▸ **Exercise objective**: Here is the task for the records below: repeat exactly the lines from the one with "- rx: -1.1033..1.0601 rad" to the one with "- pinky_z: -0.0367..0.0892", both included, and nothing else.

▸ **Records supplied**:

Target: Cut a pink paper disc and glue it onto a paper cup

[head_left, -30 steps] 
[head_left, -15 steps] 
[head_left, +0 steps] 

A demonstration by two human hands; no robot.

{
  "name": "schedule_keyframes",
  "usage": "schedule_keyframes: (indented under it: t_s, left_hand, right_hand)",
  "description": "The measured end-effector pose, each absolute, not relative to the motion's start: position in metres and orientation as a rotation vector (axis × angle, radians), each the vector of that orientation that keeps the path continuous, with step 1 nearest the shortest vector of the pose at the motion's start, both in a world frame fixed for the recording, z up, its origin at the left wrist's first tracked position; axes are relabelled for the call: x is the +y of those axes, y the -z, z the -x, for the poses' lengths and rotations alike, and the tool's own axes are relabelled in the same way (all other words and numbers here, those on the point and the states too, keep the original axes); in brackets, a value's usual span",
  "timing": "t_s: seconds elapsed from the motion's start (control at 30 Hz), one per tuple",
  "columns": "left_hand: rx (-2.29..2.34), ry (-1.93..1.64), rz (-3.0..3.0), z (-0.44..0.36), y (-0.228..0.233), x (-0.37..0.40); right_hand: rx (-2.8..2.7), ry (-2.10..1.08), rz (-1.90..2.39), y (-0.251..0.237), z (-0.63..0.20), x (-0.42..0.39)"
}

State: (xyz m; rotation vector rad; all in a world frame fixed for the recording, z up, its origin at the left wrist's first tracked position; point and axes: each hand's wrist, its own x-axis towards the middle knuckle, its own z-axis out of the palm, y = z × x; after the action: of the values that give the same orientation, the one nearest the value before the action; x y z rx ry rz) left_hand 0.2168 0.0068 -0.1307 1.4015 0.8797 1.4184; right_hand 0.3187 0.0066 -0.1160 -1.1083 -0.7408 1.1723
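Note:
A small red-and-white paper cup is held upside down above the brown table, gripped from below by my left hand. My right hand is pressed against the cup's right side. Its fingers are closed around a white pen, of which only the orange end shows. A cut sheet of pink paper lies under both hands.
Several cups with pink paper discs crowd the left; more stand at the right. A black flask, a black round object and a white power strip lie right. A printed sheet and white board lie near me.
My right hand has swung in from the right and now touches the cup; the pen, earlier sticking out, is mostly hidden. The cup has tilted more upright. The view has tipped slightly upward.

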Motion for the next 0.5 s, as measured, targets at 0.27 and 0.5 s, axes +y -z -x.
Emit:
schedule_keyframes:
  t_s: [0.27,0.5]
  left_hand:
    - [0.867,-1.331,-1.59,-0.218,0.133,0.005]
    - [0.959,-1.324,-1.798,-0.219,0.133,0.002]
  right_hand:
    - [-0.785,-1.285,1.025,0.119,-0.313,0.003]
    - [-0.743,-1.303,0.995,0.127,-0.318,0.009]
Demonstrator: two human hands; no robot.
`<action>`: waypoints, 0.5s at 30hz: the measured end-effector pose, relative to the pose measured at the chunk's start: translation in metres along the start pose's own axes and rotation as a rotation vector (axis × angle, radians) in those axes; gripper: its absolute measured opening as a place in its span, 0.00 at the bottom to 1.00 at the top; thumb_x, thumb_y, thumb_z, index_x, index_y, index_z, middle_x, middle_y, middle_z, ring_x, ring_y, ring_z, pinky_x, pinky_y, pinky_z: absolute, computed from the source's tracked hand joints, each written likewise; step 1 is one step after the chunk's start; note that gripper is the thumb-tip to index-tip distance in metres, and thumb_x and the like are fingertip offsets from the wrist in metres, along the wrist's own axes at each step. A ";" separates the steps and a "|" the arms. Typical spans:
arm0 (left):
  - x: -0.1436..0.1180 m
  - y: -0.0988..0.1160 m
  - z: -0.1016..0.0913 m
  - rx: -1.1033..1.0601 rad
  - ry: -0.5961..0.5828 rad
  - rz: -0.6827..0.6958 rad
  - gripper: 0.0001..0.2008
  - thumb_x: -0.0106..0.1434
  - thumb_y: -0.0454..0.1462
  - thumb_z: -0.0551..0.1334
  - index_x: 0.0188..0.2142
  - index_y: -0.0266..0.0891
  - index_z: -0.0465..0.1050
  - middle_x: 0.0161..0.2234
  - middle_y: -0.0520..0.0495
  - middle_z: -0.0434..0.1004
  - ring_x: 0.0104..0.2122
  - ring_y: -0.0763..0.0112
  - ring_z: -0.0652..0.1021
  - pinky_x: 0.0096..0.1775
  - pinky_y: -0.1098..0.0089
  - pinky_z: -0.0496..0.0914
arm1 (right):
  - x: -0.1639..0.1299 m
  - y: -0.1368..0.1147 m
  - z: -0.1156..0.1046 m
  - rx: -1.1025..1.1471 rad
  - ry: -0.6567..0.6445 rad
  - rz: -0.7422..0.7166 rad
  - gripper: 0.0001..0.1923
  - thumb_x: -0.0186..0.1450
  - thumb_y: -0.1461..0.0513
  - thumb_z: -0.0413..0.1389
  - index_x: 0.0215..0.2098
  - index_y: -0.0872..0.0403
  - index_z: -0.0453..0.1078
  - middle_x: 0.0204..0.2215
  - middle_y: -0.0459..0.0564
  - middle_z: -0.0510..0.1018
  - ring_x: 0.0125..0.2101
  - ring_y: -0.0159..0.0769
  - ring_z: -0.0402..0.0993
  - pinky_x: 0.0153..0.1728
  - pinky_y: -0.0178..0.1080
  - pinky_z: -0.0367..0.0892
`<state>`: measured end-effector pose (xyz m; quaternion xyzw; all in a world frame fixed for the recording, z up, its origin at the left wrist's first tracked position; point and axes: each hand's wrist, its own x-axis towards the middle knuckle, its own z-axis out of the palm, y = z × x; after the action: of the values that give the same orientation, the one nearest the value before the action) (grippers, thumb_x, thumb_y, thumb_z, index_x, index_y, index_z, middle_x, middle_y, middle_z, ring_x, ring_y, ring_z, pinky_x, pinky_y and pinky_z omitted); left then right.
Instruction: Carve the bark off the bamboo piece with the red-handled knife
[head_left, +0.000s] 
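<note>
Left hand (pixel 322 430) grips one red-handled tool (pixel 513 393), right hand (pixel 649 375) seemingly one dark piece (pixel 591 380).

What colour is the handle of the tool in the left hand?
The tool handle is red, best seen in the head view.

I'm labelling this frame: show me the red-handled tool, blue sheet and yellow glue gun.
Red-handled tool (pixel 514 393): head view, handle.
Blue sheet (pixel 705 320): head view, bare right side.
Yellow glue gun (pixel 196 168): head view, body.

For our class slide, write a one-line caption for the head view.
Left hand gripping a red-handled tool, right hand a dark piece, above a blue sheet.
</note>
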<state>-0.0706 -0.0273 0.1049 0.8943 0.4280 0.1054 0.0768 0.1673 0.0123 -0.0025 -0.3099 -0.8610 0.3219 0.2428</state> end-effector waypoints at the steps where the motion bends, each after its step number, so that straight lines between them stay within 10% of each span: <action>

▸ **Result below**:
  - rx: -1.1033..1.0601 rad
  - ry: -0.5961..0.5828 rad
  - rz: -0.6827..0.6958 rad
  - gripper: 0.0001..0.2008
  - thumb_x: -0.0106..0.1434
  - thumb_y: -0.0454..0.1462
  - thumb_z: -0.0551..0.1334
  - index_x: 0.0188..0.2142
  - index_y: -0.0266..0.0891
  - index_z: -0.0465..0.1050
  - middle_x: 0.0161..0.2234
  - middle_y: -0.0520..0.0495
  - middle_z: -0.0434..0.1004
  - ring_x: 0.0104..0.2122
  - ring_y: -0.0763..0.0112
  - ring_z: -0.0652..0.1021
  - pinky_x: 0.0096..0.1775
  - pinky_y: -0.1098..0.0089
  - pinky_z: -0.0496..0.0914
arm1 (right):
  - x: -0.1639..0.1299 m
  - y: -0.1368..0.1147 m
  - z: -0.1156..0.1046 m
  - rx: -1.1025..1.1471 rad
  - ry: -0.6567..0.6445 rad
  - rz: -0.7422..0.7166 rad
  - gripper: 0.0001..0.1923
  - thumb_x: -0.0186..0.1450
  - thumb_y: -0.1461..0.0513
  - thumb_z: -0.0413..0.1389
  - index_x: 0.0215..0.2098
  - index_y: -0.0872..0.0403
  - index_z: -0.0453..0.1078
  - middle_x: 0.0204..0.2215
  - middle_y: -0.0459..0.0564
  - middle_z: -0.0510..0.1018
  - ring_x: 0.0125..0.2101
  - ring_y: -0.0159..0.0769
  - ring_z: -0.0402..0.0993
  - pinky_x: 0.0153..0.1728
  - pinky_y: -0.0178..0.1080
  - pinky_z: -0.0367..0.0892

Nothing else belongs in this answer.